### EXERCISE:
Look for the word "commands" in the entries below, then copy every line that has it.

** Opening PROVIDED DATA block **

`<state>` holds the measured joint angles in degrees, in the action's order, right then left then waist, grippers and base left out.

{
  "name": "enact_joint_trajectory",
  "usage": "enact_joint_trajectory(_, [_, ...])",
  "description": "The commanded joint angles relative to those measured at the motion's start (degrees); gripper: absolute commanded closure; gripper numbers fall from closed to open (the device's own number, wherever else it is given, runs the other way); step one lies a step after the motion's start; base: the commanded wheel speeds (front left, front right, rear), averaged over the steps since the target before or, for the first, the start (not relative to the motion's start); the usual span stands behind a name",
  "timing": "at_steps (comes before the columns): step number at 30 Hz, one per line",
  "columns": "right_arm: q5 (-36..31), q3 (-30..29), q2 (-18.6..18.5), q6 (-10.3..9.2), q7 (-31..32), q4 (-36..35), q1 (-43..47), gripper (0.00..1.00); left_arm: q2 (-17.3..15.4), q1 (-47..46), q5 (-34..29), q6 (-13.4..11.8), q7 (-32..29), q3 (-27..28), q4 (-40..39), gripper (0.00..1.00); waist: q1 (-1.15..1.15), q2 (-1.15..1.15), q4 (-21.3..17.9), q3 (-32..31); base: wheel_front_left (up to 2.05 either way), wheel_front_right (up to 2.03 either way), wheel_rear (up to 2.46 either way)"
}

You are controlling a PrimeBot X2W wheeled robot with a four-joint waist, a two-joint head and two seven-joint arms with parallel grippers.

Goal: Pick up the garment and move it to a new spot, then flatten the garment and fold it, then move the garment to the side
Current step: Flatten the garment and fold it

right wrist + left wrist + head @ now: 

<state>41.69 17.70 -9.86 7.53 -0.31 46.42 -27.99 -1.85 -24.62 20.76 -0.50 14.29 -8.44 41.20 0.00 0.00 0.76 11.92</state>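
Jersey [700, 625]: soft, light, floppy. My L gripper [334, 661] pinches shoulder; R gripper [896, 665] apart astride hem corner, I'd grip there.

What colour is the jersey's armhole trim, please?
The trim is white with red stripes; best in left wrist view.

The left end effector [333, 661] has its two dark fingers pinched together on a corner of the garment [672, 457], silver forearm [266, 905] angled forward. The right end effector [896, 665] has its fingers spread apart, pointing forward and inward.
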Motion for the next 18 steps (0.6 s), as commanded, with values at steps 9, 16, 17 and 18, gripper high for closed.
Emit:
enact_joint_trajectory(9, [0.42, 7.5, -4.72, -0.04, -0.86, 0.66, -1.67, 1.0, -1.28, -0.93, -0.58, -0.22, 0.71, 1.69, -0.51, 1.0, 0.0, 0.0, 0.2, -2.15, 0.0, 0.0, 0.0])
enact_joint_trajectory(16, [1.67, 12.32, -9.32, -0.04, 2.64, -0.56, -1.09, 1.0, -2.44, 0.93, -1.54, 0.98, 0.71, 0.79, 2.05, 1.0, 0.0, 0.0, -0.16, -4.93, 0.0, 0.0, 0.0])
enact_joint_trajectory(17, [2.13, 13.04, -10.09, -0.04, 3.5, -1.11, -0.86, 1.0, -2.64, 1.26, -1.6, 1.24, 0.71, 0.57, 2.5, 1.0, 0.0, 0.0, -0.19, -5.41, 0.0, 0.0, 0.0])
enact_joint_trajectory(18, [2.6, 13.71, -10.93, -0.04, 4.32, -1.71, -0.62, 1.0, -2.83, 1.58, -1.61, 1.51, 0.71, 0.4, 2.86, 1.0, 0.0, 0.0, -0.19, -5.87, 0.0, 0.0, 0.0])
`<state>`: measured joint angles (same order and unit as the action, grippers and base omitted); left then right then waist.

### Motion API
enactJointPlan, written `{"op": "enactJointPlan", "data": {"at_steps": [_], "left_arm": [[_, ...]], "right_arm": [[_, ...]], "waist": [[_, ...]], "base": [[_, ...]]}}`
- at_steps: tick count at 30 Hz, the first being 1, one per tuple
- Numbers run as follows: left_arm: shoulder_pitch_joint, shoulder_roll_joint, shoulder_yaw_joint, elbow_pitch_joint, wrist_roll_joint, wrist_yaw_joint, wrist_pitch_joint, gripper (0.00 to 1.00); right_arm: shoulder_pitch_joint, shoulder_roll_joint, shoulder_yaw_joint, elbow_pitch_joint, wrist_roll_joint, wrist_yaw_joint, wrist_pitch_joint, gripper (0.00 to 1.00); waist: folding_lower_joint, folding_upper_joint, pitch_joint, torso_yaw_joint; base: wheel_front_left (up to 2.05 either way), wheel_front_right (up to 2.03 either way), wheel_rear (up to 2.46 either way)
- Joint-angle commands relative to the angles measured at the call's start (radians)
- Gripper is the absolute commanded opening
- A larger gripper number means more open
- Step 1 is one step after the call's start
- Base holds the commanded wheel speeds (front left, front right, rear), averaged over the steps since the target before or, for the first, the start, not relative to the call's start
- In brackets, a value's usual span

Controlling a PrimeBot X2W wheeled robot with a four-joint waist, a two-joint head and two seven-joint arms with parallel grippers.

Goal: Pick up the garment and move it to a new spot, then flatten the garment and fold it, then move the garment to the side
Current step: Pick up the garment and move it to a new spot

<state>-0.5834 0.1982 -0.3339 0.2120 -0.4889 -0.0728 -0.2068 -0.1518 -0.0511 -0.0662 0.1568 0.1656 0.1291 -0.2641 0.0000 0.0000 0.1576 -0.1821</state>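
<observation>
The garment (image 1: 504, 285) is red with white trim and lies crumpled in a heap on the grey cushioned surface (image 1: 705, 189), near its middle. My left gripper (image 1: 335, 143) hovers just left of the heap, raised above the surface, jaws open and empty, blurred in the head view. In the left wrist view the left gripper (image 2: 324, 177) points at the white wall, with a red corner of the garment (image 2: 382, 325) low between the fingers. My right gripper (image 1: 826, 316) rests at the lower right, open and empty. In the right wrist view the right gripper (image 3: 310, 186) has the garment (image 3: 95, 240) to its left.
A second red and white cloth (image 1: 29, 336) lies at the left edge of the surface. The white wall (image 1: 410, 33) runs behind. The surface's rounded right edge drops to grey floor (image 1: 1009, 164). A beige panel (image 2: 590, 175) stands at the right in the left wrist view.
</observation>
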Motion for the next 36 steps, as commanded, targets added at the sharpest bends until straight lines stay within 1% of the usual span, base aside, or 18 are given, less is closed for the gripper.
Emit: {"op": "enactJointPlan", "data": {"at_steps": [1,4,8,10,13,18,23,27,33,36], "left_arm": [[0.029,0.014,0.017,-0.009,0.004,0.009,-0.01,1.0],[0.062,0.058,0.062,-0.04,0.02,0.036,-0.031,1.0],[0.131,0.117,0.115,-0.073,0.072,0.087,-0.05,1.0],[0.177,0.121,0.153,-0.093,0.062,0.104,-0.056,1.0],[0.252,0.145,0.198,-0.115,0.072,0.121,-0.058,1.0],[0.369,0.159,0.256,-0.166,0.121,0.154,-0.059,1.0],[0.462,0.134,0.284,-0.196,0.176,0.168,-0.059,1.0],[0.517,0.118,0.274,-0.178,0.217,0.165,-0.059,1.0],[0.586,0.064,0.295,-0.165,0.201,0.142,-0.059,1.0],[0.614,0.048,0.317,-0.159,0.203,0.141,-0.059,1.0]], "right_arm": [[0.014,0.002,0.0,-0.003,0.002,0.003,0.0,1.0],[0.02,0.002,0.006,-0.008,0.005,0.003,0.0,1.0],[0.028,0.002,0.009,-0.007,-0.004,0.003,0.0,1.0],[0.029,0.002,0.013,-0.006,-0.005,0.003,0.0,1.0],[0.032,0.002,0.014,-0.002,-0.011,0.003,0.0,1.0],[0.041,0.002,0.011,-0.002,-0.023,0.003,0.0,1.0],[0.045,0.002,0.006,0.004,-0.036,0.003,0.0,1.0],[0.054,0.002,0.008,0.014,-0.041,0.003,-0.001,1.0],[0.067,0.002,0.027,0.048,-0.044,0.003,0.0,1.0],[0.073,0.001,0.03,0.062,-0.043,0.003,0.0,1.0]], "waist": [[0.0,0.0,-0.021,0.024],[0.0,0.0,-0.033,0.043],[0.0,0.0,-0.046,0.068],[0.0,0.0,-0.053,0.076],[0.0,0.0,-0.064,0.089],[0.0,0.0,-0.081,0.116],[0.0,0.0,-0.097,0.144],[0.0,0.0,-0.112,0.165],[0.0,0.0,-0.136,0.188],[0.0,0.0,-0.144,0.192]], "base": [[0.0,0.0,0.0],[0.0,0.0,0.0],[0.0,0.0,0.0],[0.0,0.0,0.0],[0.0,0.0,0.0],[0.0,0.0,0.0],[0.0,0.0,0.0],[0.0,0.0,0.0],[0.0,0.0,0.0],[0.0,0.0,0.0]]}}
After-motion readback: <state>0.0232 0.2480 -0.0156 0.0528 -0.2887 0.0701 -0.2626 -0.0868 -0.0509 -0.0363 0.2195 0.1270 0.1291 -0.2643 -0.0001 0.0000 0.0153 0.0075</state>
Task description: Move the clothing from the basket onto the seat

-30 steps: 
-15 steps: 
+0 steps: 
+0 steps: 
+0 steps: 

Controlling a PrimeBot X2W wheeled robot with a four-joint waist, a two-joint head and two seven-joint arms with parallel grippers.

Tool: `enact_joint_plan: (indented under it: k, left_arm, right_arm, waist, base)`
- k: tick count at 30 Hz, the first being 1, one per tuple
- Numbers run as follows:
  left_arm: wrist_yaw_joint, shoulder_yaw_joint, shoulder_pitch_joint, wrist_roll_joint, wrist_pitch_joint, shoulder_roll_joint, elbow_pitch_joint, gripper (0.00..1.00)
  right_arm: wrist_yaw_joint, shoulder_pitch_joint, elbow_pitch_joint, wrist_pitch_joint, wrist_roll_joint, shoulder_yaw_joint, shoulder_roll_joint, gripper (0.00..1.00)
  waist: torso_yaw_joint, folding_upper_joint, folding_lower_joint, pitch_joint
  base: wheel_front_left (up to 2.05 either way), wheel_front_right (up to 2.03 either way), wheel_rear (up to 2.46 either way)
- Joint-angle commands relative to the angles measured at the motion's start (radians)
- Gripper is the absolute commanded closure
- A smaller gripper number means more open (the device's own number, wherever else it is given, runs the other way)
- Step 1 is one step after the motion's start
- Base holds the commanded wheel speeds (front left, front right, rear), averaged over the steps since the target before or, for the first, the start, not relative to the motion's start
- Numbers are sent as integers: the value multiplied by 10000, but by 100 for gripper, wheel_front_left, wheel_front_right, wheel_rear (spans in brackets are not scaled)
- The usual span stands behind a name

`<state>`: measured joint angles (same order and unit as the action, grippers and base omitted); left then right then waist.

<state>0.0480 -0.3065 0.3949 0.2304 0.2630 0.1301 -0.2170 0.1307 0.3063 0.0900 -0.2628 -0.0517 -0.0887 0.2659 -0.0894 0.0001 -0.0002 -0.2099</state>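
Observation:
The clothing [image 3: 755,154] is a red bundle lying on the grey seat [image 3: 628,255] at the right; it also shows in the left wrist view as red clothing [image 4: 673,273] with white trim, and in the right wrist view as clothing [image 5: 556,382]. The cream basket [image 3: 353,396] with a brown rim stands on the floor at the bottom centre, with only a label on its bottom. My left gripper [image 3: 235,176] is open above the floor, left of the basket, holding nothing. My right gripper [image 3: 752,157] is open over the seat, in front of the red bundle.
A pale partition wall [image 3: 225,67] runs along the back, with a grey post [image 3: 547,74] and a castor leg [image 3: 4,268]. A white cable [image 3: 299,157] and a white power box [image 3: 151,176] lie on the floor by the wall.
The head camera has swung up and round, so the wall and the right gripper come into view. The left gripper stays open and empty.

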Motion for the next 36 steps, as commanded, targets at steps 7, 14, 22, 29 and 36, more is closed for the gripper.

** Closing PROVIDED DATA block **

### ANSWER BOX:
- Joint-angle commands relative to the angles measured at the call's start (radians)
- Joint-angle commands relative to the angles measured at the motion's start (radians)

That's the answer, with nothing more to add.